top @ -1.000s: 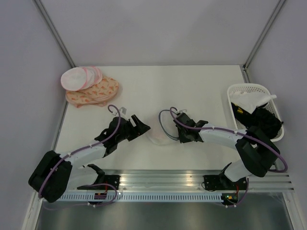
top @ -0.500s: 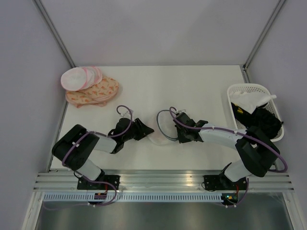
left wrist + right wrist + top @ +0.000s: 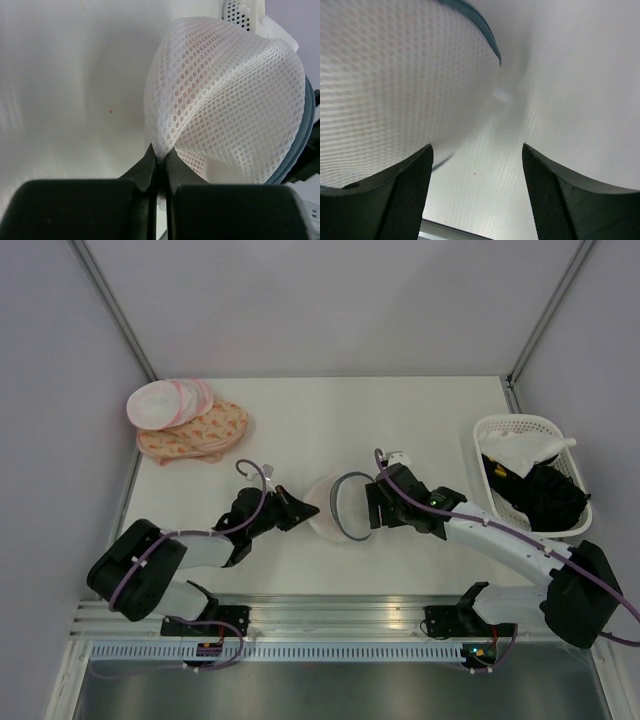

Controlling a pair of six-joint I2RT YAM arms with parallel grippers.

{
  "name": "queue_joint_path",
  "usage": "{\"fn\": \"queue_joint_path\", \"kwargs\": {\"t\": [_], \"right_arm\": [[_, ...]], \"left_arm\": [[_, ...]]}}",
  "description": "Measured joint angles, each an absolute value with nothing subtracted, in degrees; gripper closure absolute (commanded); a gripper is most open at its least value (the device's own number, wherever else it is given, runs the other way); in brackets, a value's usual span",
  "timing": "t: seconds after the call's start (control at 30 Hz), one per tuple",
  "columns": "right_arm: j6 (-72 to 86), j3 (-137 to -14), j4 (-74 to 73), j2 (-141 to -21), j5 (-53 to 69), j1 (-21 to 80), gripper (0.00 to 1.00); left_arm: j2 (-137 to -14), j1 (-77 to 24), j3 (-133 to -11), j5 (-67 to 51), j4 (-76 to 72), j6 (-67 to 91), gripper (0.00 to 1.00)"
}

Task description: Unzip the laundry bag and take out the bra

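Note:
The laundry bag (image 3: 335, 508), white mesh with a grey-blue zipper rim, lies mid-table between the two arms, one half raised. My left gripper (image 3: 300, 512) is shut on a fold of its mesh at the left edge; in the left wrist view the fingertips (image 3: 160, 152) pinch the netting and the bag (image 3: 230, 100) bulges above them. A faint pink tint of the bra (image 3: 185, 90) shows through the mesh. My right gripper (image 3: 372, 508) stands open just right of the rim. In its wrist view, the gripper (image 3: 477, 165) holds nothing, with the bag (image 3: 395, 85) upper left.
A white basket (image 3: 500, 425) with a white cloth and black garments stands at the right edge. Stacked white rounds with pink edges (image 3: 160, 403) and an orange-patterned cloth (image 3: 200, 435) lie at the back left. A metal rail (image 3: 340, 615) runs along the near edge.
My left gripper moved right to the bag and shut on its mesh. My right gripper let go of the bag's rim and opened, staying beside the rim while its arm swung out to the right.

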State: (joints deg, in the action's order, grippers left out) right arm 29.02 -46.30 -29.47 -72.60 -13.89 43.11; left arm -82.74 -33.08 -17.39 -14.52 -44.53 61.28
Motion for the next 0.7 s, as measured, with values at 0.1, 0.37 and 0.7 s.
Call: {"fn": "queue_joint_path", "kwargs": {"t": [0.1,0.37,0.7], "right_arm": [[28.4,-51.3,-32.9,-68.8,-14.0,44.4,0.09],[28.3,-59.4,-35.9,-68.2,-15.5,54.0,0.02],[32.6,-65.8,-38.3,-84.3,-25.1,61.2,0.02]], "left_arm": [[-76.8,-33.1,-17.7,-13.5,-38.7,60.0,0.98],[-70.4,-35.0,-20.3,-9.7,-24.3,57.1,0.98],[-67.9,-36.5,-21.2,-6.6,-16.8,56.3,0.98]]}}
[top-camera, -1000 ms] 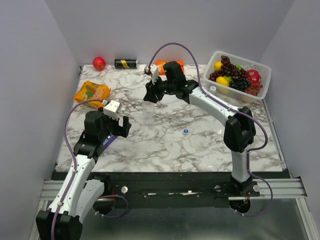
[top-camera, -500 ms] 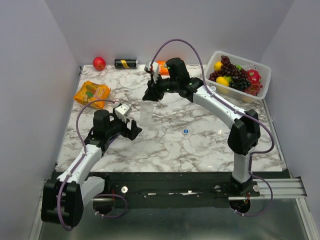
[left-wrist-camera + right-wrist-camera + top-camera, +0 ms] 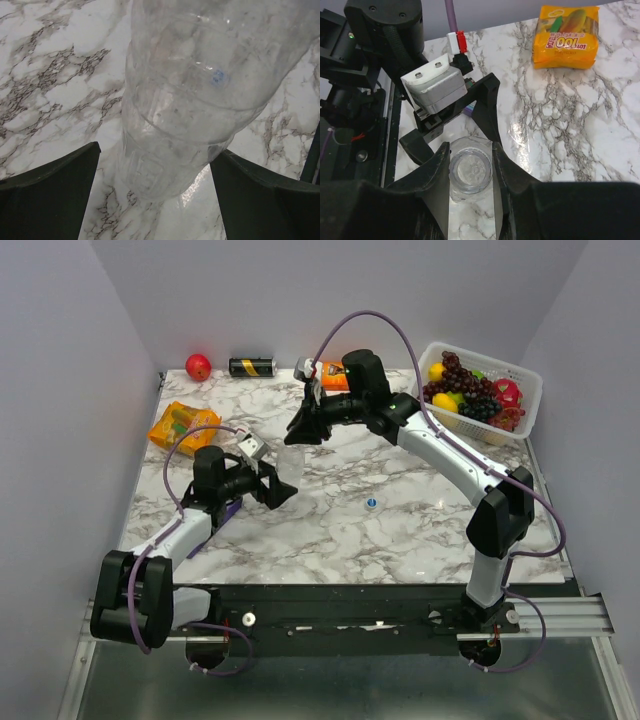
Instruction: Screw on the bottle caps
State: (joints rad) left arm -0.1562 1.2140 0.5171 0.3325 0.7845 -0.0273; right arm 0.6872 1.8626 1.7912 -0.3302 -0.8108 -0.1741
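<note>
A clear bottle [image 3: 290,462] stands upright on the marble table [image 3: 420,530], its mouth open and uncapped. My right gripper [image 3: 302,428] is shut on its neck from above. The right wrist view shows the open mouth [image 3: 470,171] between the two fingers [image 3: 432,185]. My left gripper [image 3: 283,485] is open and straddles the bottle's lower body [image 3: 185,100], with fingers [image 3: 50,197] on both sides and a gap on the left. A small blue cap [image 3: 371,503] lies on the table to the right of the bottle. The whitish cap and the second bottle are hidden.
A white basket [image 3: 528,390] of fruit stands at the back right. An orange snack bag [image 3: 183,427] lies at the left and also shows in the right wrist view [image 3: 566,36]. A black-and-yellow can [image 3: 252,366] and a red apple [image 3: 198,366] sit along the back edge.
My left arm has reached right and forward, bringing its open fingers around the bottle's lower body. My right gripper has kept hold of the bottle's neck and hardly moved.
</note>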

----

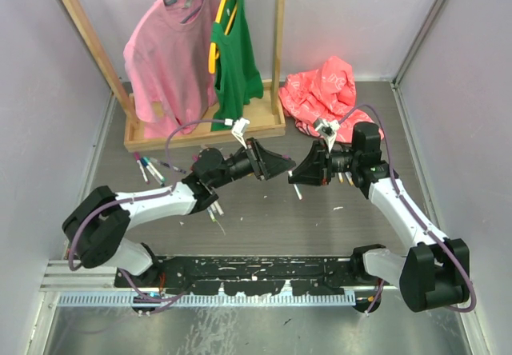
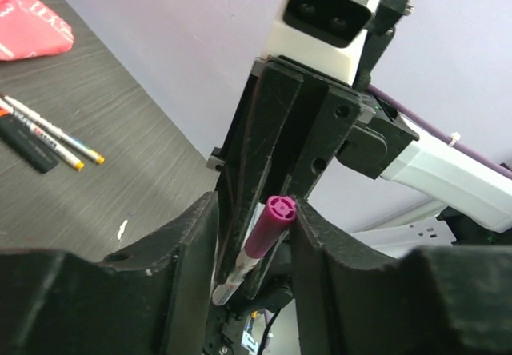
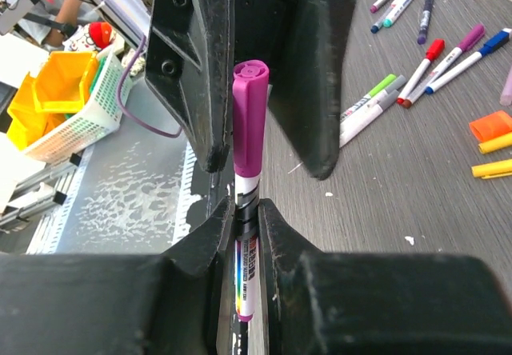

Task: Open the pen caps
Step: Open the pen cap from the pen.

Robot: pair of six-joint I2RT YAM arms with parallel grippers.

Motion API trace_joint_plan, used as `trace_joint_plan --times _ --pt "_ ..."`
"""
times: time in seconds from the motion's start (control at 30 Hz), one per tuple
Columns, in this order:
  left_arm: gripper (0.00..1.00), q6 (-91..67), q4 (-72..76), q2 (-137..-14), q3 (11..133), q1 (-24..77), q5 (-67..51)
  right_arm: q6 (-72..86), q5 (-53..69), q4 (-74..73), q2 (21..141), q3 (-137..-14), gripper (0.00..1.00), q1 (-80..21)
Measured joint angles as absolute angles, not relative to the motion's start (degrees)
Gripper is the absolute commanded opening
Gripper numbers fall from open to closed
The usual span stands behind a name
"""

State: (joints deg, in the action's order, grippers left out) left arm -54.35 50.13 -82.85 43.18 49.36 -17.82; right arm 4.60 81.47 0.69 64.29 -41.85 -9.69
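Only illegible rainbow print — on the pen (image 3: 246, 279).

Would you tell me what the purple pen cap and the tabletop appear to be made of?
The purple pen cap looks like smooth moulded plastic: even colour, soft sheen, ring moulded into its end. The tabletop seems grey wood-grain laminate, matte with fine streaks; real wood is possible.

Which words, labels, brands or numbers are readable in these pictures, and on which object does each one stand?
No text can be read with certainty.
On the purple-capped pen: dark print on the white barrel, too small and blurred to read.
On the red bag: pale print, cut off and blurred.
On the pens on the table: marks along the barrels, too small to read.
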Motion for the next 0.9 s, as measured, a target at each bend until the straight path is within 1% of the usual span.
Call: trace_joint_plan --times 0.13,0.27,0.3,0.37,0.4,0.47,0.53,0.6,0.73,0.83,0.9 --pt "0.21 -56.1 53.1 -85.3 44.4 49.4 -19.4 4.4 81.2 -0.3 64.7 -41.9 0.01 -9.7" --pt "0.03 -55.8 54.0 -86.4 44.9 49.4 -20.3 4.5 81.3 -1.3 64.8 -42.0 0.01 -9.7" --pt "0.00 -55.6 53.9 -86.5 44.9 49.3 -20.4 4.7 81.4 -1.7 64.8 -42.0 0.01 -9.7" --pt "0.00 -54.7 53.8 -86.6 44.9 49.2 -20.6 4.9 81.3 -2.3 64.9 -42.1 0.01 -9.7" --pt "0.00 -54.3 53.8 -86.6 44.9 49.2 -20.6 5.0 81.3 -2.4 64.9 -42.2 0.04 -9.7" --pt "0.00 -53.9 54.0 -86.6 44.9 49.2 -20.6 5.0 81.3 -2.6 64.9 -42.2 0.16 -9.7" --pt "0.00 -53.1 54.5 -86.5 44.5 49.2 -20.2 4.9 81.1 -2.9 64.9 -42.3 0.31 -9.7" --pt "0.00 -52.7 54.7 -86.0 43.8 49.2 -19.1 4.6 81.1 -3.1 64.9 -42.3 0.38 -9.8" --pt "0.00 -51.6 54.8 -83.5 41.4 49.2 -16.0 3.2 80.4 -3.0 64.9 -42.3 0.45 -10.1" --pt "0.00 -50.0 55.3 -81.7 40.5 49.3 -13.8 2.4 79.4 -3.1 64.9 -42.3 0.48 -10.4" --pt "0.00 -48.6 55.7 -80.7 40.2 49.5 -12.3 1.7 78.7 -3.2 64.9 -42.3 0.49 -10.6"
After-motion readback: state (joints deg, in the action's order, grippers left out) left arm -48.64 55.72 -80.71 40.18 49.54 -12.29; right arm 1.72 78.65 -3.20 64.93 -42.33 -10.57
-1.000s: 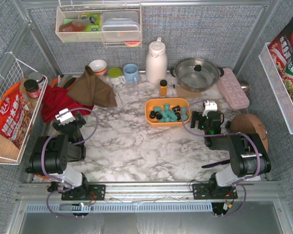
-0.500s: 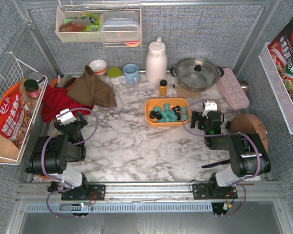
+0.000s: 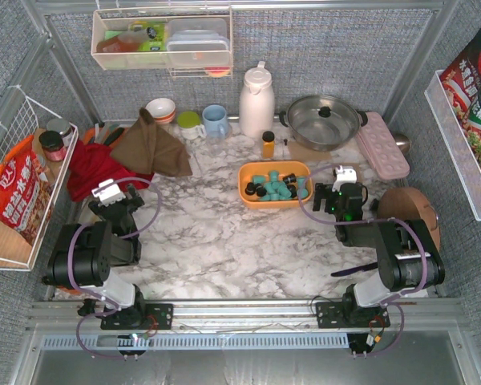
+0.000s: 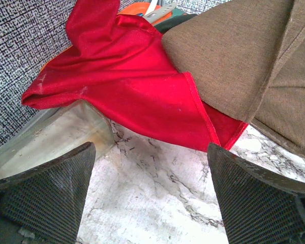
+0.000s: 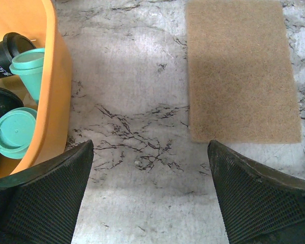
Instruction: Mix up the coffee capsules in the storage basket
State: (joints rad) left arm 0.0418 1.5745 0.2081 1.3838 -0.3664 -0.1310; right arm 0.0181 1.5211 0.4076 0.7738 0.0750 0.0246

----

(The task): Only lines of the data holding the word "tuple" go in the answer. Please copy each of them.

(Response area):
  "timing": "t: seconds after the call's start (control at 30 Hz), one per tuple",
times: time in seconds from the motion's start (control at 30 Hz), one per tuple

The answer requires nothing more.